4. The grudges that weren’t worth it
I spent two years not talking to my brother over an argument about our dad’s care. Two years. 730 days of stubborn silence over something that, looking back, we could have resolved in a single honest conversation.
The therapists told me this was heartbreakingly common. Siblings who hadn’t spoken in decades. Parents estranged from children. Friendships destroyed by pride. And in those therapy sessions, none of these patients could remember why the fight had seemed so important.
“I ask them what the argument was about,” one therapist told me, “and half the time they can’t even remember the details. They just remember the anger and the years of silence that followed.”
We hold grudges like trophies, proof that we were right and they were wrong. But what’s the prize for winning an argument if it costs you a relationship? What good is being right if you end up alone with your righteousness?
5. The presence that wasn’t present
Here’s the kicker: some patients had spent plenty of time with loved ones but still carried this regret.
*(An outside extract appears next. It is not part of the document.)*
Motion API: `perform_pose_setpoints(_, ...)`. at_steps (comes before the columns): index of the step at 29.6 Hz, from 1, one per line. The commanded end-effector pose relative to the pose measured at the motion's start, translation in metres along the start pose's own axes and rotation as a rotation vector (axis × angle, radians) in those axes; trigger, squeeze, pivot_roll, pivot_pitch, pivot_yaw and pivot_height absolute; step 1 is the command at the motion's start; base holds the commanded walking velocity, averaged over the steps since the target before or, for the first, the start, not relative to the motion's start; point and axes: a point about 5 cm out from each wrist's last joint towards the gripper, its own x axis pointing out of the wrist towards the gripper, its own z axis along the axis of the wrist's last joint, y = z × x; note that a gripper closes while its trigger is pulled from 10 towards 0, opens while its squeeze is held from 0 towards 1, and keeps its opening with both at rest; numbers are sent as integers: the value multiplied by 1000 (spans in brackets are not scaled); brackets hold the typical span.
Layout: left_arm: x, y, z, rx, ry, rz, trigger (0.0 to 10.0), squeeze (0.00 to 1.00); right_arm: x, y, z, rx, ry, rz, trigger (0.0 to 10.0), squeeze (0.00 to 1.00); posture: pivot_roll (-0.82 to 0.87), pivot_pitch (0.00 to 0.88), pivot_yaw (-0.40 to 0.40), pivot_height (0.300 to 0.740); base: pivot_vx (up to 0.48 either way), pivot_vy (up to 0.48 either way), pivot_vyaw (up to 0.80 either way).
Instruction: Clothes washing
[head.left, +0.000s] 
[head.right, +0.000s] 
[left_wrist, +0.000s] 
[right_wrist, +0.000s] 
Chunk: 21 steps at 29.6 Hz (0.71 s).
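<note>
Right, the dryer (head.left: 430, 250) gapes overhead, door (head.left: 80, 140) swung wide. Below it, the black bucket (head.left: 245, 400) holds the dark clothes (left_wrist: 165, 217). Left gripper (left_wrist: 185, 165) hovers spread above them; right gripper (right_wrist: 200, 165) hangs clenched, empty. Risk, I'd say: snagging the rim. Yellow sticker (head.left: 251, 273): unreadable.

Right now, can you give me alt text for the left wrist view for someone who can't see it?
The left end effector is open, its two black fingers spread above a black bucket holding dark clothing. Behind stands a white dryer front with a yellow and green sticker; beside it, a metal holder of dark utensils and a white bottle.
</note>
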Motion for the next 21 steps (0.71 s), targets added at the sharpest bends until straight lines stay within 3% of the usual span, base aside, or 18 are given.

They were physically there but mentally elsewhere. At the dinner table but checking emails. At the park but on the phone. In the room but not in the moment.
Becoming a grandfather taught me this lesson in a way that stings. I’m more patient and present with my grandkids than I ever was with my own children. Not because I love them more, but because I finally understand how fast it all goes. The difference breaks my heart sometimes.
One therapist described a patient who said, “I was there for every birthday, every holiday, every milestone. But was I really there? Or was I thinking about work, planning the next thing, checking my watch?”
How often are we guilty of this? Scrolling through our phones while our kids tell us about their day. Planning tomorrow while missing today. Being so focused on capturing the moment for social media that we forget to actually experience it.
Final thoughts
Not one therapist mentioned money as a top regret. Not one mentioned career achievements. Not one mentioned the house they didn’t buy or the car they didn’t drive.
Thirty therapists. Hundreds of patients. Same regret.
The message couldn’t be clearer if it was written in neon lights: relationships are what matter. Not someday. Not when you have more time. Not after the next promotion or when the kids are older or when things slow down.
Now.
The beautiful thing? Unlike those patients in therapy, we still have time to change course. That phone call you’ve been meaning to make? Make it today. That grudge you’re nursing? Let it go. That person you love? Tell them.
Because someday you’ll be 70, looking back on your life. And when that day comes, you’ll either be grateful you read this and made changes, or you’ll be sitting in a therapist’s office, sharing the same regret as everyone else.
The choice is yours. But now you can’t say you weren’t warned.